In 1947, George and Jennie sent a letter about the case to the Federal Bureau of Investigation and received a reply from J. Edgar Hoover: “Although I would like to be of service, the matter related appears to be of local character and does not come within the investigative jurisdiction of this bureau.” Hoover’s agents said they would assist if they could get permission from the local authorities, but the Fayetteville police and fire departments declined the offer.

Next the Sodders turned to a private investigator named C.C. Tinsley, who discovered that the insurance salesman who had threatened George was a member of the coroner’s jury that deemed the fire accidental. He also heard a curious story from a Fayetteville minister about F.J. Morris, the fire chief. Although Morris had claimed no remains were found, he supposedly confided that he’d discovered “a heart” in the ashes. He hid it inside a dynamite box and buried it at the scene.

Tinsley persuaded Morris to show them the spot. Together they dug up the box and took it straight to a local funeral director, who poked and prodded the “heart” and concluded it was beef liver, untouched by the fire. Soon afterward, the Sodders heard rumors that the fire chief had told others that the contents of the box had not been found in the fire at all, that he had buried the beef liver in the rubble in the hope that finding any remains would placate the family enough to stop the investigation.
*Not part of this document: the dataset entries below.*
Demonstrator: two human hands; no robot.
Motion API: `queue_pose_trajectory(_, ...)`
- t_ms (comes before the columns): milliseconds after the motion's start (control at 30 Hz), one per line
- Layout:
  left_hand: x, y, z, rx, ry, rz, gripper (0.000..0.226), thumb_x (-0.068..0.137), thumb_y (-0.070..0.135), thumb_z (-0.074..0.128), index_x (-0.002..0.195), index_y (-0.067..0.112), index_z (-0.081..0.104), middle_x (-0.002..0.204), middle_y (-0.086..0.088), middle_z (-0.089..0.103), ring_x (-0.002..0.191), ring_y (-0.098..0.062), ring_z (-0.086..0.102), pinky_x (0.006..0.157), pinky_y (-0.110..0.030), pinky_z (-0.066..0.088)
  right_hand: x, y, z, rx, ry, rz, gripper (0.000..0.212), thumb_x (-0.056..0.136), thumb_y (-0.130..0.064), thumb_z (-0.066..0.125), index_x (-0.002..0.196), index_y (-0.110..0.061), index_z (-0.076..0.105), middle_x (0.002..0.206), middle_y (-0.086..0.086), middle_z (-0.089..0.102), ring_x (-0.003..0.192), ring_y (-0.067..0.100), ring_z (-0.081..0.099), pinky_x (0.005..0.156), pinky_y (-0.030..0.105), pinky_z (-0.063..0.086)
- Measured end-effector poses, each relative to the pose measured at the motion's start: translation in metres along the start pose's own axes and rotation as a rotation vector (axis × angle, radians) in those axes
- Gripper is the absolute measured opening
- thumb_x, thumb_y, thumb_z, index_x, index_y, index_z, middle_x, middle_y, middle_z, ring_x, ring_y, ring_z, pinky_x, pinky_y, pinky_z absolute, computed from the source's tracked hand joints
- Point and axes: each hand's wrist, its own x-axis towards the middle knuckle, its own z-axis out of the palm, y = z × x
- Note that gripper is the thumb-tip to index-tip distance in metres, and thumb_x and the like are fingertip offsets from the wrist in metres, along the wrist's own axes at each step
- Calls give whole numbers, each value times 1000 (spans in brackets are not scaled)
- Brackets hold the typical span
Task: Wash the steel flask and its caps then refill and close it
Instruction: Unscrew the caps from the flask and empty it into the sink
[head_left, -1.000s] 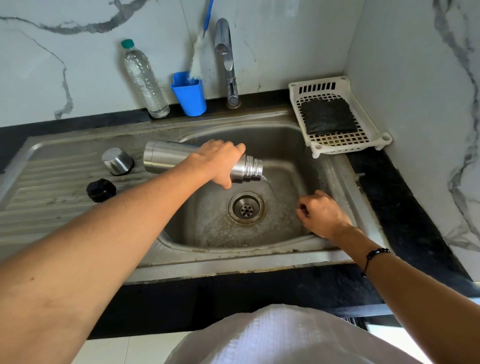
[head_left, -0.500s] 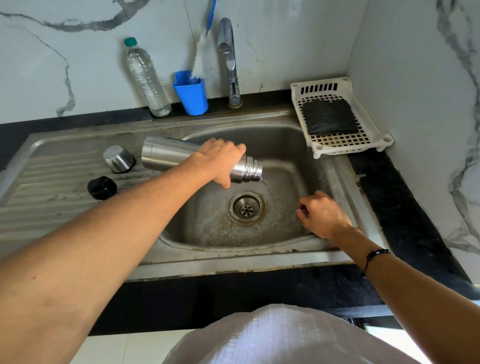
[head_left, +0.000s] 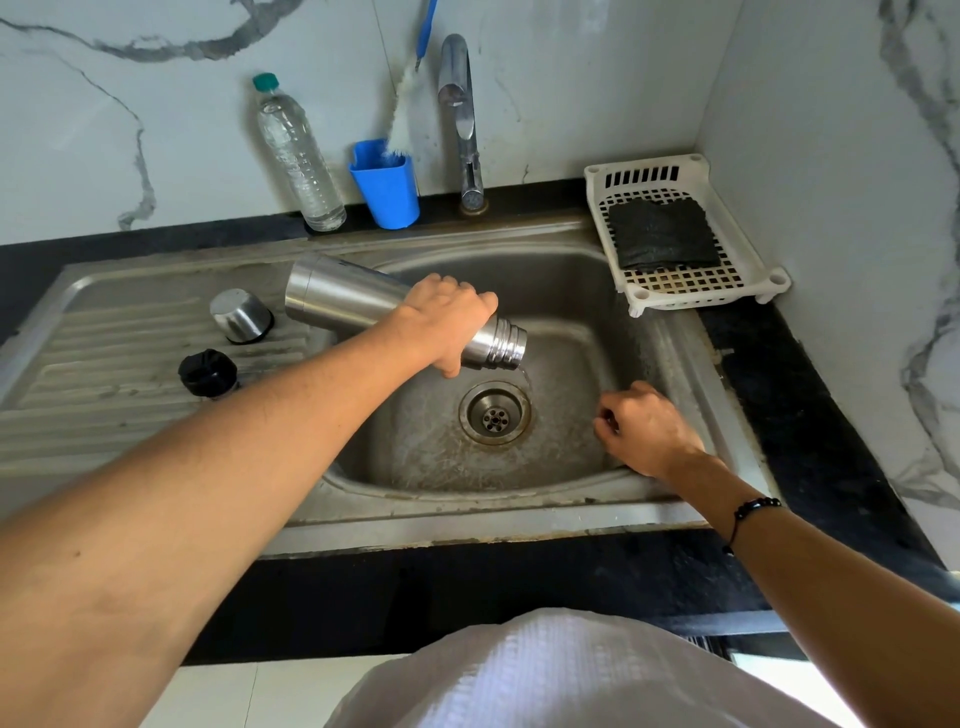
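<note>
My left hand (head_left: 447, 322) grips the steel flask (head_left: 343, 293) near its neck, holding it tilted over the sink basin (head_left: 571, 291) with its threaded mouth down to the right. A thin stream of water runs from the mouth toward the drain (head_left: 495, 413). The steel cup cap (head_left: 240, 315) stands upside down on the drainboard, and the black inner cap (head_left: 208, 372) sits just in front of it. My right hand (head_left: 647, 428) hovers low at the basin's right side, fingers loosely curled, holding nothing.
A tap (head_left: 460, 114) rises behind the basin. A clear water bottle (head_left: 298, 156) and a blue cup (head_left: 387, 187) with a brush stand at the back wall. A white plastic tray (head_left: 748, 270) with a dark scrub pad (head_left: 662, 234) sits at the right corner.
The flask's base has lifted slightly, tipping the mouth lower over the drain. The water stream has thinned. My right hand has stayed where it was.
</note>
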Motion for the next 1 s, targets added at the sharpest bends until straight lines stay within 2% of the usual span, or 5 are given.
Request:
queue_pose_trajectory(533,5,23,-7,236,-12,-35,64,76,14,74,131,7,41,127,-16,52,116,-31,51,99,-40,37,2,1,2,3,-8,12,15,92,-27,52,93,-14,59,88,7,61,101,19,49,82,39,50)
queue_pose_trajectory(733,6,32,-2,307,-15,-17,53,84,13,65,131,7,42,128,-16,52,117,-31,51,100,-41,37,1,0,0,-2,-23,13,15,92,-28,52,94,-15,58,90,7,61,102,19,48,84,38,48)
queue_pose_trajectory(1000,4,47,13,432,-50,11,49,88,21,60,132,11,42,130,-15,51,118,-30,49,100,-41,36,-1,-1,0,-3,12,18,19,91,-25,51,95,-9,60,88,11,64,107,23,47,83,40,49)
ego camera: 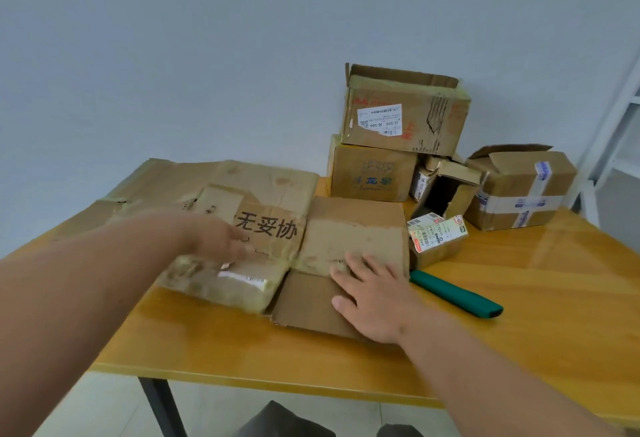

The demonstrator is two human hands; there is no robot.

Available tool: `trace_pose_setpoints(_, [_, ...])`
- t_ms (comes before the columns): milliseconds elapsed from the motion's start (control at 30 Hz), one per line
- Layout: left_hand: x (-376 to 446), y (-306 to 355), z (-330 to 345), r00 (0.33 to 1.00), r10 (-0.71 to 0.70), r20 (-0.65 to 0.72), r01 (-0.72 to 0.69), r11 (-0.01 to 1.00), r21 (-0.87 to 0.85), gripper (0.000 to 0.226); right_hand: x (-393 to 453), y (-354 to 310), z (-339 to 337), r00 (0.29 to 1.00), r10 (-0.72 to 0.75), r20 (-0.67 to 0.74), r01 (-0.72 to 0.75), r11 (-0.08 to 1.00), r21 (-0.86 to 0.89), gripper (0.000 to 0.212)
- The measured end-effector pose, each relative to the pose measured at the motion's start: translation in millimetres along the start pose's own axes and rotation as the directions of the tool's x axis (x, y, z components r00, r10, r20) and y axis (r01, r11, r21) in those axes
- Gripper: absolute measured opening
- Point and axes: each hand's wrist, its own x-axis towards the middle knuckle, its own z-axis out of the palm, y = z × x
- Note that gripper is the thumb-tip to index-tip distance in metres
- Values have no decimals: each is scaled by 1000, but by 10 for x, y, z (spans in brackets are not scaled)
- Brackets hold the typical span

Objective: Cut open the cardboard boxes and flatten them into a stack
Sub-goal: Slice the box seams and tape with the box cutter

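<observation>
Head view | both hands, left (221,239) and right (372,298), pressed flat on flattened box (353,228) | knife (457,294) just right of right hand, holding nothing.

Two bare forearms showing, no sleeves reaching into view on either. Left hand (221,241) wearing no glove, ring or watch; its fingertips blurring. Right hand (372,298) likewise ungloved, wrist carrying no band or strap; short trimmed nails showing on thumb and fingers. Below hands, at bottom edge, dark clothing (284,419) peeking in, grey-black fabric, folds visible; garment type impossible to tell.
</observation>
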Motion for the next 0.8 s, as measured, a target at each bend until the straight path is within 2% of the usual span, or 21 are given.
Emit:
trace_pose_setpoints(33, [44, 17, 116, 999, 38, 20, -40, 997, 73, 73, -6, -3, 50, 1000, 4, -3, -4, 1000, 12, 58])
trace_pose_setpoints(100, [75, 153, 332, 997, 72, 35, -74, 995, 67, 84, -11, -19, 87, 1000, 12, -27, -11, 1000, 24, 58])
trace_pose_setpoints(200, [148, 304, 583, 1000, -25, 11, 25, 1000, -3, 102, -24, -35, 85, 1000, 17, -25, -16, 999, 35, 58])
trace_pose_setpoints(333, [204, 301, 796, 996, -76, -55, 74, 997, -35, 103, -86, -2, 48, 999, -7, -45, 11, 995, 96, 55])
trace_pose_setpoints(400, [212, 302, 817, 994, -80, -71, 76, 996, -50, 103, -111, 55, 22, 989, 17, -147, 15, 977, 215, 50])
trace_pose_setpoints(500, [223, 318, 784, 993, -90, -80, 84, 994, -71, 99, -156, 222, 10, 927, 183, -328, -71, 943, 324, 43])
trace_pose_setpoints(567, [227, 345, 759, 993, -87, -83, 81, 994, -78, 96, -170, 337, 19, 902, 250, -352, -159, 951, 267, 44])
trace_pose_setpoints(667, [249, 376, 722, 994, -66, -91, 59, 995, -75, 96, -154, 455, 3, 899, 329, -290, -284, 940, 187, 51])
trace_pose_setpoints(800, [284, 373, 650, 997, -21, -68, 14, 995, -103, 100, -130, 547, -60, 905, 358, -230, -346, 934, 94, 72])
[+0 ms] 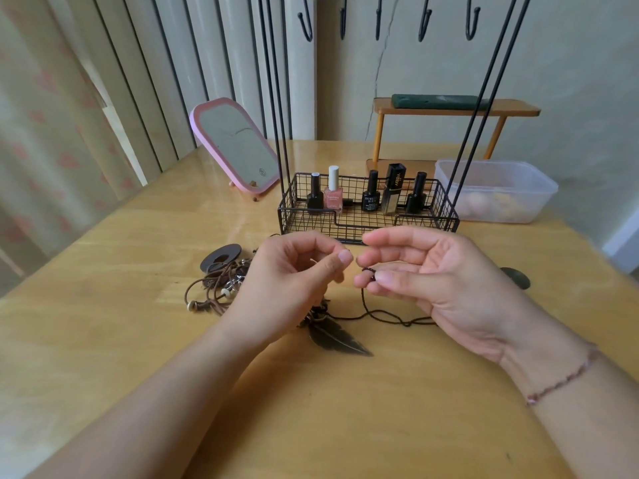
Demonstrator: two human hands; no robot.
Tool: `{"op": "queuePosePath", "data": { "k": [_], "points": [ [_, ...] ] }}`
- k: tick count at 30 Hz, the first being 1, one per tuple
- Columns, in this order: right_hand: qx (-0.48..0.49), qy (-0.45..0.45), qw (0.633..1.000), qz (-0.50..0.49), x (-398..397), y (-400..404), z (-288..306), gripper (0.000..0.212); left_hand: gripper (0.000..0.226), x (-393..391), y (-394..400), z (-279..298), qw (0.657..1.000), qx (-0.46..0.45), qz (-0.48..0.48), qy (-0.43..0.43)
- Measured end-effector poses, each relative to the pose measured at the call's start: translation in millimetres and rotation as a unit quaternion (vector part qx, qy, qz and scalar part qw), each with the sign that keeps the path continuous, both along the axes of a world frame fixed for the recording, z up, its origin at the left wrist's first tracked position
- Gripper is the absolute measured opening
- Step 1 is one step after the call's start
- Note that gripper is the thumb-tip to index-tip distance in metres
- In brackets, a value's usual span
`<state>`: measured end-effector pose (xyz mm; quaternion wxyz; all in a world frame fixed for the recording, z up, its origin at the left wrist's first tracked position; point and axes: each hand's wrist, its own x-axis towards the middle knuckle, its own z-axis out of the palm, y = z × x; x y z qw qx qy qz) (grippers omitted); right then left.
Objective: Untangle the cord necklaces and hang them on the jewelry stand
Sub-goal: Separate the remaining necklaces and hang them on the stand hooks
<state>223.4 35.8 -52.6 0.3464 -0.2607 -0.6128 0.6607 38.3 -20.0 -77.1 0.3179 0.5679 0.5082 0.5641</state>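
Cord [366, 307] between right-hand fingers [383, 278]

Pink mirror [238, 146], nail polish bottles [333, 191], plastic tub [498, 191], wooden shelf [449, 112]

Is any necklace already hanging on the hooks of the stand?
No, the hooks are all bare, and the necklaces lie on the table.

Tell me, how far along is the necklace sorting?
Nothing looks finished: the hooks of the jewelry stand hang bare. In hand now: the left hand and the right hand pinch the dark cord necklace, whose feather pendant lies on the table. Left to do: the brown cord bundle beside the left hand is still tangled, and every necklace needs hanging.
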Motion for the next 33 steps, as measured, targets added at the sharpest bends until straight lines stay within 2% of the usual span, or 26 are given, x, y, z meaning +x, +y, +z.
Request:
{"op": "queuePosePath", "data": {
  "k": [4,6,11,19,26,31,33],
  "points": [
    [0.006,-0.003,1.0,-0.02,-4,-3,-1,0.042,0.017,2,0,2,1.0,-0.015,0.021,-0.015],
    [0.011,0.003,0.999,-0.034,-7,-3,-2,0.042,0.016,3,-2,2,1.0,0.006,0.024,-0.015],
    [0.007,0.017,0.997,-0.076,-10,-4,-5,0.038,0.012,7,-7,2,0.997,0.065,-0.006,0.049],
    [0.015,0.001,0.994,-0.113,-10,-3,-9,0.022,0.01,11,-6,3,0.999,-0.006,-0.038,0.015],
    [0.027,-0.025,0.991,-0.126,-11,-2,-13,0.027,0.009,12,-5,1,1.0,0.003,0.007,0.021],
    [0.027,-0.036,0.991,-0.128,-14,-3,-17,0.028,0.008,10,-6,1,0.999,0.011,-0.008,0.037],
    [0.057,-0.058,0.989,-0.122,-13,-3,-16,0.025,0.012,10,-6,2,1.0,-0.002,-0.013,0.011]
  ]
}}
Over the next few years the tips and leads continued to come. George saw a newspaper photo of schoolchildren in New York City and was convinced that one of them was his daughter Betty. He drove to Manhattan in search of the child, but her parents refused to speak to him. In August 1949, the Sodders decided to mount a new search at the fire scene and brought in a Washington, D.C. pathologist named Oscar B. Hunter. The excavation was thorough, uncovering several small objects: damaged coins, a partly burned dictionary and several shards of vertebrae. Hunter sent the bones to the Smithsonian Institution, which issued the following report:

The human bones consist of four lumbar vertebrae belonging to one individual. Since the transverse recesses are fused, the age of this individual at death should have been 16 or 17 years. The top limit of age should be about 22 since the centra, which normally fuse at 23, are still unfused. On this basis, the bones show greater skeletal maturation than one would expect for a 14-year-old boy (the oldest missing Sodder child). It is however possible, although not probable, for a boy 14 ½ years old to show 16-17 maturation.

The vertebrae showed no evidence that they had been exposed to fire, the report said, and “it is very strange that no other bones were found in the allegedly careful evacuation of the basement of the house.” Noting that the house reportedly burned for only about half an hour or so, it said that “one would expect to find the full skeletons of the five children, rather than only four vertebrae.” The bones, the report concluded, were most likely in the supply of dirt George used to fill in the basement to create the memorial for his children.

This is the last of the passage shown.